Read the data that follows. Then repeat it exactly.

**Data block:**
···
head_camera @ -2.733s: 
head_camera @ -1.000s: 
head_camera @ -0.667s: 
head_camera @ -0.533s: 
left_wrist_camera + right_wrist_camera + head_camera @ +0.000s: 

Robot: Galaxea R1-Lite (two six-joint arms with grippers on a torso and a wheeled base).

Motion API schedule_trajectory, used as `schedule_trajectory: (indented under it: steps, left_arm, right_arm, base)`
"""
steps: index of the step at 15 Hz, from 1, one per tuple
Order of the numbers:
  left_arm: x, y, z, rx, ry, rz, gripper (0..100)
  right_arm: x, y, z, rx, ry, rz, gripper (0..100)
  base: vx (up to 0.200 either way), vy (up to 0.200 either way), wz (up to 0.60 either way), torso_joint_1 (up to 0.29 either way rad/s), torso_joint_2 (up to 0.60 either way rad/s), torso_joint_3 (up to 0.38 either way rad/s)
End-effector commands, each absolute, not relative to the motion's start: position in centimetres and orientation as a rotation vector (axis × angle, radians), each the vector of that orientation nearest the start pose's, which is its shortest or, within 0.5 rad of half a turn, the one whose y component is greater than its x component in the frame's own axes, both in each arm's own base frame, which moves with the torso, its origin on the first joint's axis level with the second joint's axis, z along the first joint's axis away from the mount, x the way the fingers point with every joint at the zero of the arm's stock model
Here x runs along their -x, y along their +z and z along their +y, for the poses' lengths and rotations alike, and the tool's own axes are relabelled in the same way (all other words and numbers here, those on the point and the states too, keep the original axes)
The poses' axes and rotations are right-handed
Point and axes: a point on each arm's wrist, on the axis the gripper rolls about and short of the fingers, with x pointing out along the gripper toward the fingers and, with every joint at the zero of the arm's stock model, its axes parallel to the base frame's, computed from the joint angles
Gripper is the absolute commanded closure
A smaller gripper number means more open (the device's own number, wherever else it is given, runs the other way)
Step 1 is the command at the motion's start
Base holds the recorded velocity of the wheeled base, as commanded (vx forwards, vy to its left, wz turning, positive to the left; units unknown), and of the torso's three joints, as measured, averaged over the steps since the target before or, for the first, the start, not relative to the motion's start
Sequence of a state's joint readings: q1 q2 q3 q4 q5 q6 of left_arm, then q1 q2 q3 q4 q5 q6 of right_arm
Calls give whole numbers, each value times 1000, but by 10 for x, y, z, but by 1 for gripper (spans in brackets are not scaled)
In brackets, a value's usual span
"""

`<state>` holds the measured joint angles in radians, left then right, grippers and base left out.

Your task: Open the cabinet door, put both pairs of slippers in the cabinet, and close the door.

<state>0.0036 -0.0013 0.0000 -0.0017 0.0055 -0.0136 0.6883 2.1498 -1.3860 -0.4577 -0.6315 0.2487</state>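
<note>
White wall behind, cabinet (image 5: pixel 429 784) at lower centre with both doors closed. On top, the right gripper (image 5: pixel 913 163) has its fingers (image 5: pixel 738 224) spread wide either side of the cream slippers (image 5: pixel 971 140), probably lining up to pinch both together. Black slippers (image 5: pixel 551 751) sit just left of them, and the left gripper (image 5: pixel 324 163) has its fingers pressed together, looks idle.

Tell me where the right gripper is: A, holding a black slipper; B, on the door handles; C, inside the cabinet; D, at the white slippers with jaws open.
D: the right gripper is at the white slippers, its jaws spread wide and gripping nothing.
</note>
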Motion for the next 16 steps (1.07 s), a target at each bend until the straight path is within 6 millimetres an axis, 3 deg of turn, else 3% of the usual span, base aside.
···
**Exercise response:**
head_camera @ -2.733s: 
head_camera @ -1.000s: 
head_camera @ -0.667s: 
head_camera @ -0.533s: 
left_wrist_camera + right_wrist_camera + head_camera @ +0.000s: 

Robot: Galaxea R1-Lite (two six-joint arms with grippers on a torso and a wheeled base).

Motion API schedule_trajectory, used as `schedule_trajectory: (indented under it: steps, left_arm, right_arm, base)`
"""
steps: index of the step at 15 Hz, from 1, one per tuple
Order of the numbers:
  left_arm: x, y, z, rx, ry, rz, gripper (0..100)
  right_arm: x, y, z, rx, ry, rz, gripper (0..100)
  base: vx (up to 0.200 either way), vy (up to 0.200 either way), wz (up to 0.60 either way), torso_joint_1 (up to 0.29 either way rad/s), torso_joint_2 (up to 0.60 either way rad/s), torso_joint_3 (up to 0.38 either way rad/s)
End-effector commands, each absolute, not relative to the motion's start: position in centimetres and orientation as a rotation vector (axis × angle, radians), each the vector of that orientation nearest the start pose's, which is its shortest or, within 0.5 rad of half a turn, the one whose y component is greater than its x component in the frame's own axes, both in each arm's own base frame, which moves with the torso, its origin on the first joint's axis level with the second joint's axis, z along the first joint's axis away from the mount, x the way the fingers point with every joint at the zero of the arm's stock model
Here x runs along their -x, y along their +z and z along their +y, for the poses' lengths and rotations alike, and the tool's own axes are relabelled in the same way (all other words and numbers here, those on the point and the states too, keep the original axes)
The poses' axes and rotations are right-handed
Point and axes: a point on each arm's wrist, on the axis the gripper rolls about and short of the fingers, with x pointing out along the gripper toward the fingers and, with every joint at the zero of the arm's stock model, its axes parallel to the base frame's, computed from the joint angles
Gripper is the absolute commanded closure
A smaller gripper number means more open (the device's own number, wherever else it is given, runs the other way)
Step 1 is the command at the motion's start
Base holds the recorded velocity of the wheeled base, as commanded (vx forwards, vy to its left, wz turning, positive to the left; units unknown), and of the torso's three joints, as measured, averaged over the steps since the target before or, for the first, the start, not relative to the motion's start
Sequence of a state's joint readings: q1 q2 q3 q4 q5 q6 of left_arm, then q1 q2 q3 q4 q5 q6 of right_arm
Calls give whole numbers, each value times 1000, but by 10 for x, y, z, but by 1 for gripper (spans in brackets are not scaled)
In brackets, a value's usual span
"""

`<state>` holds the measured joint angles in radians, left then right, grippers and base left out.

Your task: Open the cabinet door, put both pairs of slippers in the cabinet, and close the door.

<state>0.0036 -0.0013 0.0000 -0.0017 0.0055 -0.0136 0.6883 2.1498 -1.3860 -0.4577 -0.6315 0.2487</state>
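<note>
White wall behind, cabinet (image 5: pixel 429 784) at lower centre with both doors closed. On top, the right gripper (image 5: pixel 913 163) has its fingers (image 5: pixel 738 224) spread wide either side of the cream slippers (image 5: pixel 971 140), probably lining up to pinch both together. Black slippers (image 5: pixel 551 751) sit just left of them, and the left gripper (image 5: pixel 324 163) has its fingers pressed together, looks idle.

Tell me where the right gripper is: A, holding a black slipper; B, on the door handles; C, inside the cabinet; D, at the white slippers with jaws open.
D: the right gripper is at the white slippers, its jaws spread wide and gripping nothing.
</note>
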Motion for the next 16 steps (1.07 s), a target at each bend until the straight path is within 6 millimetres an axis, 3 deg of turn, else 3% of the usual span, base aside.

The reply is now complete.